Ok, but my concern was also that the old DMA address then becomes
unused and may be grabbed by a new i/o. If the hardware still has
reads or writes in flight, and they arrive after the old address
becomes valid, well, oops.

Tom.

> I know that it is something we can do with GPU devices. So i assumed
> that other devices can do that to. But i understand this is highly
> device dependent. Not that if you have a command queue it is more like:
> 
>      gup_page_emergency_revoke(device, page)
>      {
>          crapy_page = alloc_page();
>          dma_addr = dma_map(crappy_page, device, ...);
> 
>          // below function update kernel side data structure that stores
>          // the pointer to the GUPed page and that are use to build cmds
>          // send to the hardware. It does not update the hardware, just
>          // the device driver internal data structure.

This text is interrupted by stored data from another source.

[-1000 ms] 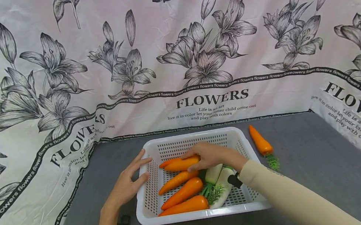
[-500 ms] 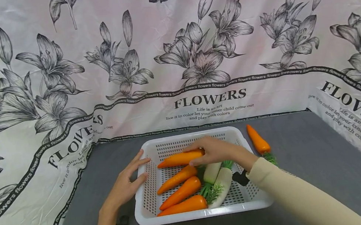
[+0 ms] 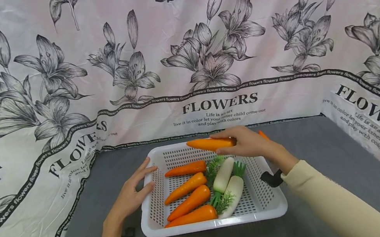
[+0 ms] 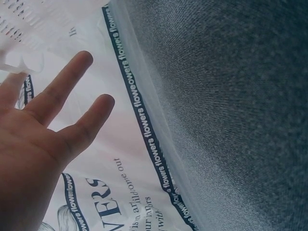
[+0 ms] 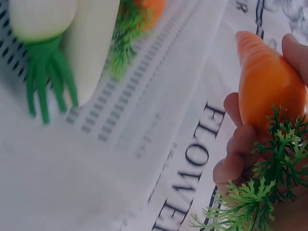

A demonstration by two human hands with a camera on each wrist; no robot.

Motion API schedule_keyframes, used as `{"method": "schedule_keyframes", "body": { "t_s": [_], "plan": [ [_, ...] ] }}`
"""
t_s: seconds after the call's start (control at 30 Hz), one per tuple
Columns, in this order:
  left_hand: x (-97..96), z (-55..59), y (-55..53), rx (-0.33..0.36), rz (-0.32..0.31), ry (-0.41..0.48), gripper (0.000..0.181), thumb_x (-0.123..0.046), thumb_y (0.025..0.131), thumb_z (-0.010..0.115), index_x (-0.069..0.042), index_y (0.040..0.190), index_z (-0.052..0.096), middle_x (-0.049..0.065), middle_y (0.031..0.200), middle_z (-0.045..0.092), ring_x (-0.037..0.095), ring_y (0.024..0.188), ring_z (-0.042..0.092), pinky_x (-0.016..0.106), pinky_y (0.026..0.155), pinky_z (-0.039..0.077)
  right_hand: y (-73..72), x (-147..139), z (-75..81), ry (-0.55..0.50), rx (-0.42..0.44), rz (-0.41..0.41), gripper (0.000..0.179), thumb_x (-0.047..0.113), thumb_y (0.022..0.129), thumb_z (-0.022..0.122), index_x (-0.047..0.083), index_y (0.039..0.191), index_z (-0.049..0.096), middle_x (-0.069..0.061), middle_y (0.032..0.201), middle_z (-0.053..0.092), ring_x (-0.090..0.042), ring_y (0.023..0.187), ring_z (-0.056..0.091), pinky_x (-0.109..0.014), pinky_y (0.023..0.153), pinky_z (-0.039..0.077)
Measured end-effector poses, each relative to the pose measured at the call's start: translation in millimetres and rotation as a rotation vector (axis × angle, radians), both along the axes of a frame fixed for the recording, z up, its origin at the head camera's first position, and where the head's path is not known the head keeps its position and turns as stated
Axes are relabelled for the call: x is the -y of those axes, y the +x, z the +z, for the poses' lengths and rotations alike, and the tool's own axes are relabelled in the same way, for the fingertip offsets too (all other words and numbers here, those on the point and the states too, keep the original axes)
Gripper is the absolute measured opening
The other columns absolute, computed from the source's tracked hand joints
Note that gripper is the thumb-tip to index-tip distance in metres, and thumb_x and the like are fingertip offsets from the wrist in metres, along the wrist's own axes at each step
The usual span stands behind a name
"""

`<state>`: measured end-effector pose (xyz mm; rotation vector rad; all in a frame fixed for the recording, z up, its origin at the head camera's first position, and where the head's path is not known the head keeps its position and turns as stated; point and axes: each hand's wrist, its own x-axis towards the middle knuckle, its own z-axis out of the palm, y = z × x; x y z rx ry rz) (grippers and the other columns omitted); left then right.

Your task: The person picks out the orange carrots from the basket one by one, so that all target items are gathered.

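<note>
My right hand [image 3: 247,142] grips an orange carrot [image 3: 209,144], raised over the back rim of the white plastic basket [image 3: 237,220]. In the right wrist view, thumb and fingers wrap round its thick end, and green fronds [image 5: 276,168] hang by the palm. My left hand [image 3: 129,193] rests at the basket's left rim, fingers spread and fairly straight. Inside the basket, several carrots [image 3: 190,202] lie in a row on the left, tips pointing left. Beside them are two white radishes [image 3: 223,174] with green tops.
Another carrot [image 3: 263,134] lies on the grey tabletop [image 3: 321,158] right of the basket, mostly hidden behind my right hand. A flower-printed cloth [image 3: 217,111] hangs behind and along both sides of the table.
My right hand has lifted a carrot from the back of the row, up and to the right. Another carrot beneath it now shows. The left hand stays at the rim.
</note>
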<state>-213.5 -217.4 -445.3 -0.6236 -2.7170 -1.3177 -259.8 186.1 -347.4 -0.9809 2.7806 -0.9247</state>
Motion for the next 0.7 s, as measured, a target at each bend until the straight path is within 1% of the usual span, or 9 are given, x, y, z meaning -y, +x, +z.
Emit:
{"method": "schedule_keyframes", "body": {
  "t_s": [0.1, 0.23, 0.47, 0.53, 0.7],
  "plan": [
    [0.1, 0.0, -0.2, -0.005, 0.002, -0.001, 0.044, -0.029, 0.1, 0.061, -0.023, 0.144, 0.058, 0.001, 0.17, 0.025, 0.042, 0.155, 0.026, 0.072, 0.113, 0.032, 1.9, -14.3, 1.3, -0.013, -0.013, -0.072, 0.055, 0.037, 0.094, 0.073, 0.017, 0.144, 0.06, -0.004, 0.121, 0.071, -0.015, 0.081, 0.058, -0.03, 0.069, 0.052],
    [-0.3, 0.3, 0.0, -0.003, 0.008, -0.007, 0.044, -0.03, 0.101, 0.061, -0.024, 0.144, 0.058, 0.001, 0.17, 0.025, 0.041, 0.155, 0.026, 0.072, 0.114, 0.03, 5.0, -32.6, -0.9, -0.025, -0.036, -0.149, 0.055, 0.036, 0.094, 0.073, 0.018, 0.144, 0.06, -0.007, 0.127, 0.07, -0.017, 0.087, 0.06, -0.032, 0.075, 0.053],
    [-1.3, 1.4, 0.9, 0.004, 0.011, -0.01, 0.045, -0.03, 0.1, 0.061, -0.021, 0.144, 0.058, 0.001, 0.17, 0.025, 0.041, 0.155, 0.026, 0.073, 0.115, 0.027, 12.5, -61.3, -8.7, -0.076, -0.028, -0.243, 0.055, 0.036, 0.094, 0.073, 0.018, 0.145, 0.059, -0.011, 0.121, 0.07, -0.02, 0.081, 0.058, -0.031, 0.068, 0.051],
    [-1.3, 1.5, 1.0, 0.007, 0.011, -0.011, 0.045, -0.029, 0.1, 0.061, -0.02, 0.144, 0.058, 0.001, 0.17, 0.025, 0.041, 0.155, 0.025, 0.073, 0.115, 0.027, 13.8, -68.5, -11.1, -0.083, -0.029, -0.26, 0.055, 0.035, 0.095, 0.072, 0.018, 0.145, 0.059, -0.012, 0.123, 0.069, -0.02, 0.08, 0.058, -0.03, 0.066, 0.051],
    [-0.7, 1.3, 1.0, 0.007, 0.009, -0.011, 0.044, -0.029, 0.101, 0.061, -0.022, 0.144, 0.058, 0.001, 0.17, 0.025, 0.042, 0.155, 0.025, 0.073, 0.115, 0.028, 16.5, -86.5, -17.6, -0.083, -0.028, -0.329, 0.055, 0.037, 0.095, 0.071, 0.017, 0.145, 0.058, -0.015, 0.123, 0.069, -0.022, 0.079, 0.057, -0.028, 0.063, 0.05]
  ]
}}
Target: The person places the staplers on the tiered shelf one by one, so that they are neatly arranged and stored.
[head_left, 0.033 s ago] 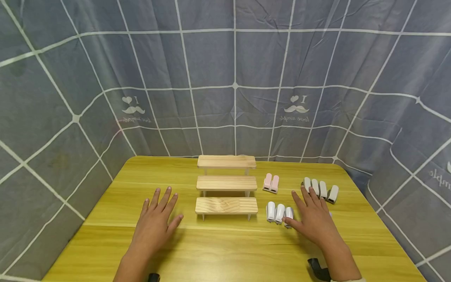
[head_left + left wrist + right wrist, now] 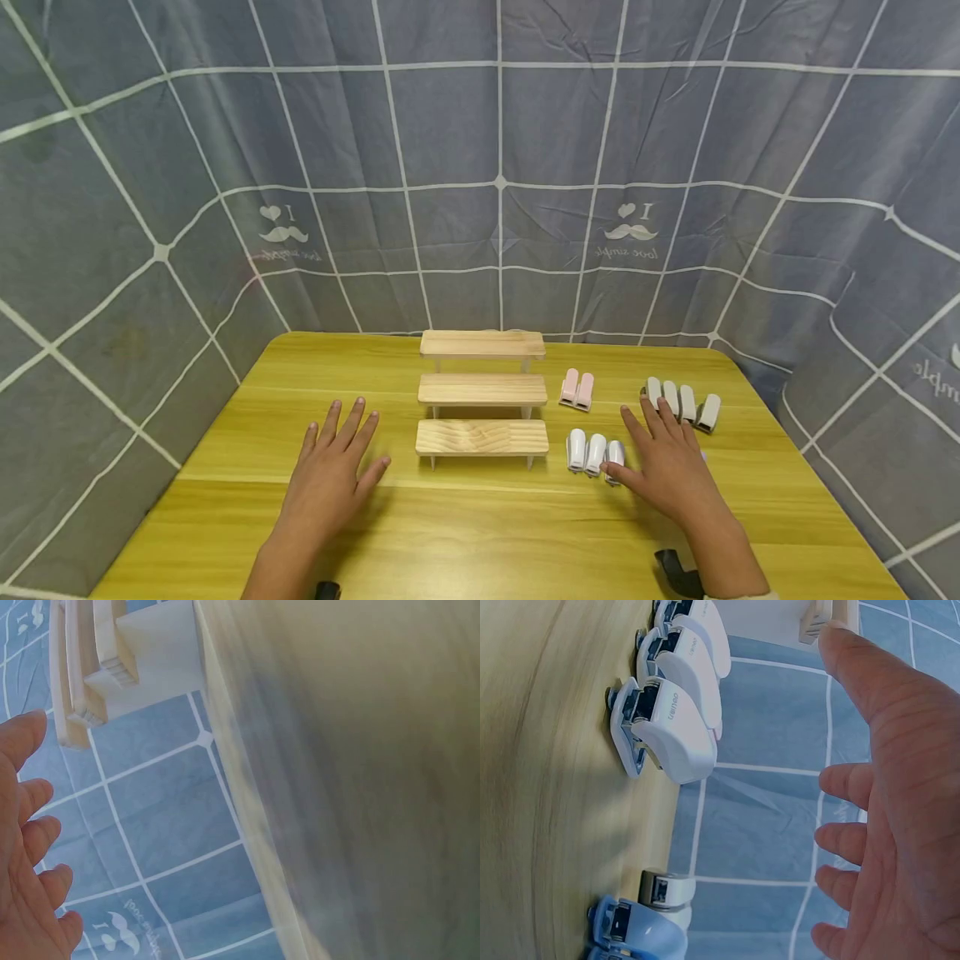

>          mydevice_replace_page_in_object(device, page, crappy_page, dma_addr);
> 
>          mydevice_queue_wait_pending_job(device);
> 
>          // at this point the original GUPed page is not access by hw and
>          // any new command will be using the crappy page not the GUPed
>          // page
> 
>          dma_unmap(page);
>          put_user_page(page);
>      }
> 
> Again if device can not do any of the above then it should really not
> be using GUP because they are corner case that are simply not solvable.
> We can avoid kernel OOPS but we can not pin the page as GUP user believe
> ie the virtual address the GUP happened against can point to a different
> page (true for both anonymous memory and file back memory).
> 
> 
> The put_user_page() patchset is about solving the OOPS and BUG() and
> also fixing the tiny race that exist for direct I/O. Fixing other user
> of GUP should happen sub-system by sub-system and each sub-system or
> device driver maintainer must choose their poison. This is what i am
> advocating for. If the emergency_revoke above is something that would
> work for device is something i can't say for certain, only for devices
> i know (which are GPU mostly).
> 
> Cheers,
> Jérôme
> 
>